Age-Related Dermoscopic Features: A Key to Early Melanoma Detection
Understanding age-related dermoscopic features is essential for clinicians managing high-risk patients. A recent study involving 832 individuals highlights how the appearance of melanomas and nevi varies significantly across different stages of life. By recognizing these age-specific patterns, dermatologists can improve diagnostic accuracy and optimize surgical decision-making. This explorative study analyzed over 1,700 excised lesions to identify signatures that separate benign nevi from malignant growths.
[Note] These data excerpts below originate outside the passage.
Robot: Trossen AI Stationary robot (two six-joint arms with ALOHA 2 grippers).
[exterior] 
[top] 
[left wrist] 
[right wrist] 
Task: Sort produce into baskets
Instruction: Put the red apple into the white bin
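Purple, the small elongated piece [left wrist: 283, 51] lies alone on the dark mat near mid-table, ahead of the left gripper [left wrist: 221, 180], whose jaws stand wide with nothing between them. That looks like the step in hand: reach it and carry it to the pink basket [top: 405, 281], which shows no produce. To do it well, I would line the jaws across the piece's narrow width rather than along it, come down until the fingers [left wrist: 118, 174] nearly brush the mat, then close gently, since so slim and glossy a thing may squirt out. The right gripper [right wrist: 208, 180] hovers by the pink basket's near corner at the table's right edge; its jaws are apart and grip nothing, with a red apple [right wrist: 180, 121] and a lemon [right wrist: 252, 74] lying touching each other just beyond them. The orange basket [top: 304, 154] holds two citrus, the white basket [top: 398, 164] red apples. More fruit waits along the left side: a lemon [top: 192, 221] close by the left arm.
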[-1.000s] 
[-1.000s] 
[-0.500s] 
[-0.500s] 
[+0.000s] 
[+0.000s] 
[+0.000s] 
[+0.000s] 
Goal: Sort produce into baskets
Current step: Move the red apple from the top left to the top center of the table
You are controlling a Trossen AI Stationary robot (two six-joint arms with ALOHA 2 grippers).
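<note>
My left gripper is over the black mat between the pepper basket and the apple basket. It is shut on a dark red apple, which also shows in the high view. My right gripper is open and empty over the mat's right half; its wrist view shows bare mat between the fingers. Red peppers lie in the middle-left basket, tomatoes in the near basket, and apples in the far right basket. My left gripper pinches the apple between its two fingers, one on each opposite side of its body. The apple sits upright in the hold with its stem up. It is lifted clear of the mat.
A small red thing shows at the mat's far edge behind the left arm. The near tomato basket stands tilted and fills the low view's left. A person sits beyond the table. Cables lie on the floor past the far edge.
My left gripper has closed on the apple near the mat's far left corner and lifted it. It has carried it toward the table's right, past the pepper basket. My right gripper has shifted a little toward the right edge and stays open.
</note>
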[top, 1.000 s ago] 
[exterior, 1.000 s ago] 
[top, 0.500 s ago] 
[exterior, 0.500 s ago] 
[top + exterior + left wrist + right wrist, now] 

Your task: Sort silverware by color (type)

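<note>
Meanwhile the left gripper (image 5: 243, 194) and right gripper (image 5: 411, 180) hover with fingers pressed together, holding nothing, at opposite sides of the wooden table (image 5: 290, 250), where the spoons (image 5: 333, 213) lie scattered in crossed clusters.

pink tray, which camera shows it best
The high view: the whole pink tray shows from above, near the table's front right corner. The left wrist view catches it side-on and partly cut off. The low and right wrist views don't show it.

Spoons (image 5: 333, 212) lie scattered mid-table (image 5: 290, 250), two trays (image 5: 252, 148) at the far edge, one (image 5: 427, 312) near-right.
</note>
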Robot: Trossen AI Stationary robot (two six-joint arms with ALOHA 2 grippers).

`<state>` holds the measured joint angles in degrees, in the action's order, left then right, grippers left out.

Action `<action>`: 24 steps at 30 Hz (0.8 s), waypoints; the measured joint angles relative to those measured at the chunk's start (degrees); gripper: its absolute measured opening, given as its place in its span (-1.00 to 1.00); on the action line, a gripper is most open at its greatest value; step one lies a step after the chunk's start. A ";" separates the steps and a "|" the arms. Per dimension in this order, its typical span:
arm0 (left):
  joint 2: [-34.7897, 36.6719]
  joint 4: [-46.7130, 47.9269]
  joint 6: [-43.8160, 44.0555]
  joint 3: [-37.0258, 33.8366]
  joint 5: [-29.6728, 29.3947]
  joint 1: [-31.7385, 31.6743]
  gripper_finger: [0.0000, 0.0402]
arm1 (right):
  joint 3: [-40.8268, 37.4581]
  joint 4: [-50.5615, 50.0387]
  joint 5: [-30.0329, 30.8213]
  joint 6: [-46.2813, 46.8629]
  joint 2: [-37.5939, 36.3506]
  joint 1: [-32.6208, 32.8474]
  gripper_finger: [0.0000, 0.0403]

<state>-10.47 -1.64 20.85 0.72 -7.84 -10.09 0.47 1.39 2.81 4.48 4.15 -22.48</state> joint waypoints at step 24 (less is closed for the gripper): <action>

The Role of Monitoring in High-Risk Patients
The study monitored patients using total body photography (TBP) and sequential digital dermoscopy (SDD). These tools allow for the detection of subtle changes over time. Interestingly, the researchers found that 10.7% of the excised lesions were confirmed as melanomas. Because the risk of malignancy increases with age, understanding static and dynamic patterns becomes vital. Furthermore, the study categorized participants into three distinct age brackets: under 30, 30 to 50, and over 50 years.
Key Age-Related Dermoscopic Features in Melanoma
Each age group displayed unique \"signature\" features. For instance, in patients under 30 (Group I), melanomas often presented with a blue-whitish veil and symmetrical enlargement without globules. In contrast, those aged 30 to 50 (Group II) frequently showed irregular pigmentation and irregular dots or globules. Finally, the oldest group (Group III) exhibited regression structures and atypical pigment networks. Additionally, this group often showed an atypical vascular pattern. Consequently, these findings suggest that a one-size-fits-all approach to dermoscopy may overlook critical signs in older populations.
Differentiating Nevi Across the Lifespan
Distinguishing nevi from melanoma requires a deep understanding of benign evolution. In the youngest group, nevi typically showed symmetrical enlargement with globules. However, in patients over 50, nevi frequently showed no enlargement at all. Therefore, a growing lesion in an older patient should always raise clinical suspicion. Specifically, the appearance of new structures or irregular patterns in older skin warrants immediate investigation. Moreover, clinicians should remain vigilant when monitoring patients with high nevus counts.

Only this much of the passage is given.